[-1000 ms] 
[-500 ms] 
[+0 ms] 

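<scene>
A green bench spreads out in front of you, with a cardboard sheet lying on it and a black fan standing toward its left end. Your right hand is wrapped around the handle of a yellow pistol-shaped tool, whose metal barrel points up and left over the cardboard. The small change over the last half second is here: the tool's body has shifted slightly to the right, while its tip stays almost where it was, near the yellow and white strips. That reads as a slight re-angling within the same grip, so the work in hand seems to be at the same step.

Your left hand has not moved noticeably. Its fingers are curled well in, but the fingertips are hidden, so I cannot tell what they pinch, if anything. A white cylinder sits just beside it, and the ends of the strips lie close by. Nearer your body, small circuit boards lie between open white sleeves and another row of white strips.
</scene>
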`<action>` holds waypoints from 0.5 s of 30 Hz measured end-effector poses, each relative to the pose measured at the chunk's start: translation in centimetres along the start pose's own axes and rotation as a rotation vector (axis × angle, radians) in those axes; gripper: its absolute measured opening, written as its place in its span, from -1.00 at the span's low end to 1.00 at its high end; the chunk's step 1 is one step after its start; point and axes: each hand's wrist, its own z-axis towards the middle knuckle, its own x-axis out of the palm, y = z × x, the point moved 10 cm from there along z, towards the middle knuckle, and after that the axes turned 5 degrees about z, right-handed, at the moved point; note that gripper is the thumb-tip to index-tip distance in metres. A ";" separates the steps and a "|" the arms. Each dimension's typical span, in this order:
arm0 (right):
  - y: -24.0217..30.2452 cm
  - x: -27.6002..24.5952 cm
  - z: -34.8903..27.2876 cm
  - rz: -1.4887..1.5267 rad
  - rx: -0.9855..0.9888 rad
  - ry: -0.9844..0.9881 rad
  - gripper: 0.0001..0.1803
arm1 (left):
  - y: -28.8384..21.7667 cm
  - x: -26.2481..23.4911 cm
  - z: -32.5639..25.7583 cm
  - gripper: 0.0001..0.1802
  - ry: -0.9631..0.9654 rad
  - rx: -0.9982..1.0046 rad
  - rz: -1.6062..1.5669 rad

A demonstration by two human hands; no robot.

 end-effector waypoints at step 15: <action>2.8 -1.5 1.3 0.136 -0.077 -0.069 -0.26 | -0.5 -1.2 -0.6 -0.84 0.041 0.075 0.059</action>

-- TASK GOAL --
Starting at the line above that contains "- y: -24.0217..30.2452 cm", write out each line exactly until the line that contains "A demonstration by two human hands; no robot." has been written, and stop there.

-- EXERCISE SOLUTION --
  - y: -24.0217..30.2452 cm
  - x: -27.6002..24.5952 cm
  - z: -34.8903..27.2876 cm
  - rz: -1.4887..1.5267 rad
  - rx: -0.9855..0.9888 rad
  - ry: -0.9844..0.9881 rad
  - gripper: 0.0001..0.1803
arm1 (left):
  - y: -28.8384..21.7667 cm
  - x: -26.2481..23.4911 cm
  - z: -32.5639..25.7583 cm
  - gripper: 0.0001..0.1802
  - ry: -0.9631..0.9654 rad
  - rx: -0.9982..1.0046 rad
  - rz: -1.6062..1.5669 rad

A demonstration by two human hands; no robot.

Nothing remains to be done in this exercise.